Well, that wasn't so bad. The passengers relaxed. The woman
across from Uhl searched in her purse, found a hard candy, unwrapped
it, and popped it in her mouth--so much for the Polish frontier! Then
she noticed that Uhl was watching her. "Would you care for a candy?"
she said.
"No, thank you."
"Sometimes, the motion of the train . . ." she said. There was
sympathy in her eyes.
Did he look ill? What did she see, in his face? He turned away and
stared out the window. The train had left the lights of Leszno; outside
it was dark, outside it was Germany. Now what Uhl saw in the window was his own reflection, but if he pressed his forehead against the
cold glass he could just make out a forest, a one-street village, a black
car, shiny in the rain, waiting at the lowered bar of a railway crossing.

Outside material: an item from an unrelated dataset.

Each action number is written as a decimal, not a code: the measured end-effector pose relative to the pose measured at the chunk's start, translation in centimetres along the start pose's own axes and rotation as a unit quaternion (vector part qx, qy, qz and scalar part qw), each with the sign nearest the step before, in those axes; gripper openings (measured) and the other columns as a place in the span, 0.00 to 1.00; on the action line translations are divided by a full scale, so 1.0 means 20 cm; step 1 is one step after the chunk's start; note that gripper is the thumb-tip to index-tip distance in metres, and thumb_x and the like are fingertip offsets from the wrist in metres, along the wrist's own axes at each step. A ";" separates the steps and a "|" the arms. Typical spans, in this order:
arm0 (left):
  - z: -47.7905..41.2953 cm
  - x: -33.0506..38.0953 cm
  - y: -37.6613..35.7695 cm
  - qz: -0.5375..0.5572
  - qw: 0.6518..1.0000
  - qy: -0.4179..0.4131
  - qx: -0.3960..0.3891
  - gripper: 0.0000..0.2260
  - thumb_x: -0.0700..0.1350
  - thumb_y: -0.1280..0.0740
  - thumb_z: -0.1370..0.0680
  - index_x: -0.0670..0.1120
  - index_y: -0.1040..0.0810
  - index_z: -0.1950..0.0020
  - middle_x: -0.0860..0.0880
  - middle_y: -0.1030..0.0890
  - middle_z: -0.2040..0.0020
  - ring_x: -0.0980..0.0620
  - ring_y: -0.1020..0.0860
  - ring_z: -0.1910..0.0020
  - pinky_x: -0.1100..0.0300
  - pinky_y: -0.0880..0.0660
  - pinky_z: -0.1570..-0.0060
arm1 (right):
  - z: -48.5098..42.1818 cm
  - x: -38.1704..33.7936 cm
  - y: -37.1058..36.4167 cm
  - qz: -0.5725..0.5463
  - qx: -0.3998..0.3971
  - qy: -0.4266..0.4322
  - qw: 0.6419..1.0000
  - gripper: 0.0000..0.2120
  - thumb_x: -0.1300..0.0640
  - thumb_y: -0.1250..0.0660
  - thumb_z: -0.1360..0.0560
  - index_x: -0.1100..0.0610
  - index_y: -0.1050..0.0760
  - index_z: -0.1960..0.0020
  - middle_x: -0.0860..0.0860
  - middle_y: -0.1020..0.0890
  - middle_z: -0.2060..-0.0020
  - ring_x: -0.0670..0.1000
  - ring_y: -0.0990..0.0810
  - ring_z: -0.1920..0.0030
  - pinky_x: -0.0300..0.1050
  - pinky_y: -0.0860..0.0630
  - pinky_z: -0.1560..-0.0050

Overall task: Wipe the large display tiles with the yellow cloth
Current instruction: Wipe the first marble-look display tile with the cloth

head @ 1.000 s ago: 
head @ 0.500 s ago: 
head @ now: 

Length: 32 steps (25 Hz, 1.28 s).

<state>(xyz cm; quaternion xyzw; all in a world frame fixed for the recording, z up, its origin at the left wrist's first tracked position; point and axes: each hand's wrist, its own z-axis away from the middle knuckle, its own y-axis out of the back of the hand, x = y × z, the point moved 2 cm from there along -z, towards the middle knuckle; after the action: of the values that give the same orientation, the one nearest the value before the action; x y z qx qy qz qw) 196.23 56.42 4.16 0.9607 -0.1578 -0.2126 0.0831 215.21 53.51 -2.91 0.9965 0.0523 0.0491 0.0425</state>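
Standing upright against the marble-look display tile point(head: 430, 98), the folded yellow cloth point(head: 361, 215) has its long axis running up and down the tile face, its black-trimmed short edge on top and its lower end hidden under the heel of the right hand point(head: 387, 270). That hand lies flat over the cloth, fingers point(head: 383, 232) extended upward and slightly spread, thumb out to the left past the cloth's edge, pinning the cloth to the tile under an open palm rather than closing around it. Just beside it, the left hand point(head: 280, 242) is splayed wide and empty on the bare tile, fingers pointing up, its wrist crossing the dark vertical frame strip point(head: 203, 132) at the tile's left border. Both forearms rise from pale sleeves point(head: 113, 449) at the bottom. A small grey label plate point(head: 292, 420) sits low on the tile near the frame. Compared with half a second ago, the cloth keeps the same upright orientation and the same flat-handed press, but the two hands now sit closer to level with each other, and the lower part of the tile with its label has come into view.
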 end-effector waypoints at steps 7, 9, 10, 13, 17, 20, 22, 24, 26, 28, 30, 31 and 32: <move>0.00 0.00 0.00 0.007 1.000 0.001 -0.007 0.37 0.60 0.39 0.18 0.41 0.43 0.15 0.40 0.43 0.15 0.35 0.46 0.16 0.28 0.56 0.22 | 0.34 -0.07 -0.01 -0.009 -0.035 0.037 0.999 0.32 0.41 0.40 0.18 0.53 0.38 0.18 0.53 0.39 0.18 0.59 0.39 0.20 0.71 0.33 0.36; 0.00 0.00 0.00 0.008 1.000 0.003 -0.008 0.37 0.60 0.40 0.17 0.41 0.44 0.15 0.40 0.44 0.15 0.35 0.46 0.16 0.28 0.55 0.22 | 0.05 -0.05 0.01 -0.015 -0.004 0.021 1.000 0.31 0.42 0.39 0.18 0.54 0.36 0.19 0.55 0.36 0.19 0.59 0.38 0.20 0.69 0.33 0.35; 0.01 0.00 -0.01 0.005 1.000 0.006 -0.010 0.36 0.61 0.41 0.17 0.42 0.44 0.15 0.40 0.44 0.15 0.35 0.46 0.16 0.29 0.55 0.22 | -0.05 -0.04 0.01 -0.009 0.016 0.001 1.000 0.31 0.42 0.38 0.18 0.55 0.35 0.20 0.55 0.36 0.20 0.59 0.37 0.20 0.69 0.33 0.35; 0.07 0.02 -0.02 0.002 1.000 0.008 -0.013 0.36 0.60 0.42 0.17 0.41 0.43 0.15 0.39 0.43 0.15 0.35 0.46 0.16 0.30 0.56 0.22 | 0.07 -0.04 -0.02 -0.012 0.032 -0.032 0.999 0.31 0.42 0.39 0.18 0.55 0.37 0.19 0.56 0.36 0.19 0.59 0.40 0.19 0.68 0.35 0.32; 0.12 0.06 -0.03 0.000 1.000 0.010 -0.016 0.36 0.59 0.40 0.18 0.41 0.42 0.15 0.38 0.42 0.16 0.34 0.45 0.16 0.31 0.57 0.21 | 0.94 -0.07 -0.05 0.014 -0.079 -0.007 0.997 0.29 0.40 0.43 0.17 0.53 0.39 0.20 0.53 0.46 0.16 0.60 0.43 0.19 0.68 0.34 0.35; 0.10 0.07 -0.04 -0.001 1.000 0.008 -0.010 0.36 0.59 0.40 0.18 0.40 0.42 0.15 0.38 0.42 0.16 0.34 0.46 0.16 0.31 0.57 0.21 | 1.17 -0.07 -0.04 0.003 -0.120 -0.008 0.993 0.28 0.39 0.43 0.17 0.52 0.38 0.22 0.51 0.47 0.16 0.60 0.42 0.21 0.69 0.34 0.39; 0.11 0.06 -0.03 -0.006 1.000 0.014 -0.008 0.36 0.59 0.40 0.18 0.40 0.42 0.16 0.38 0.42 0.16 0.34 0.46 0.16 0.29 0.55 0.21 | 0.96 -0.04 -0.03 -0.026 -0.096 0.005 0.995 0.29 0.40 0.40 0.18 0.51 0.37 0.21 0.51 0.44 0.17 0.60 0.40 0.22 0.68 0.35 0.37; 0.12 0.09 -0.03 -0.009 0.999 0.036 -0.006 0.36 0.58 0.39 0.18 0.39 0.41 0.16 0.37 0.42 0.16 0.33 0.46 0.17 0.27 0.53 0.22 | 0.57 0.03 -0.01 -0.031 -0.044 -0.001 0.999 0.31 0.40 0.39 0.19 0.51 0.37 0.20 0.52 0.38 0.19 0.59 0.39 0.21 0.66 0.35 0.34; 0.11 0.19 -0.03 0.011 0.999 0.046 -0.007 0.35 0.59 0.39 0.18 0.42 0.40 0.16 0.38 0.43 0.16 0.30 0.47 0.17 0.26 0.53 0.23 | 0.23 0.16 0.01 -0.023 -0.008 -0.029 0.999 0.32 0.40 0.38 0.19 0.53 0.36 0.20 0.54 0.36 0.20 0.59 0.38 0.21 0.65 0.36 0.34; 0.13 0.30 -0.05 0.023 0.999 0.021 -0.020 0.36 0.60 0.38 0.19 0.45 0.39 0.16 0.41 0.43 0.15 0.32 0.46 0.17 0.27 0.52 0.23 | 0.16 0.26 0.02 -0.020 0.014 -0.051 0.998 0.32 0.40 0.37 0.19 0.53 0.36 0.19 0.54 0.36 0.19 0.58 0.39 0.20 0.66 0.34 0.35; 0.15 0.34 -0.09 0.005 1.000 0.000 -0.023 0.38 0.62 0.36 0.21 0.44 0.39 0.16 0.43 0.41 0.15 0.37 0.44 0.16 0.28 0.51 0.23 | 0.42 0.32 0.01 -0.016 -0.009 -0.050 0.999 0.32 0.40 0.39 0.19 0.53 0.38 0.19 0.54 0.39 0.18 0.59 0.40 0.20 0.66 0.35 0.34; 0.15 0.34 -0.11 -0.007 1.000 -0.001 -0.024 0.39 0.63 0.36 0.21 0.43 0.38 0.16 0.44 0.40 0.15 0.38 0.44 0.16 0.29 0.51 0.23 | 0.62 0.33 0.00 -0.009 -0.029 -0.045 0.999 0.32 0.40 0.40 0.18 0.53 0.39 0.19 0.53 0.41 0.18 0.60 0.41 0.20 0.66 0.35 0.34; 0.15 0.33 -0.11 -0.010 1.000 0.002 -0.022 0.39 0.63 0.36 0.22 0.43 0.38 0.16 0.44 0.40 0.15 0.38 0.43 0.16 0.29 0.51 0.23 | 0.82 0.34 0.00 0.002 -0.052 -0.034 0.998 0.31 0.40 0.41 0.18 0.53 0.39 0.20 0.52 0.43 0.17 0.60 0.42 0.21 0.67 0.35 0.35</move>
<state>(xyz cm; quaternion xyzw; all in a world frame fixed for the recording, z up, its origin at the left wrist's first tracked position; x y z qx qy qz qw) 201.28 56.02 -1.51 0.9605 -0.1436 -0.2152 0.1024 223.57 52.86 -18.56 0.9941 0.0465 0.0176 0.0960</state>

What if, he wondered, the next time he went to Warsaw, he simply
didn't show up for Andre's meeting? What would they do? Would they
betray him? Or just let him go? The former, he thought. He was
trapped, and they would not set him free; the world didn't work that
way, not their world. His mind was working like a machine gone wild;
fantasies of escape, fantasies of capture, a dozen alibis, all of them
absurd, the possibility that he was afraid of shadows, that none of it
was real.
"Glo-gau!"
The conductor's voice was loud in the corridor. Then, from further away, "Glogau!"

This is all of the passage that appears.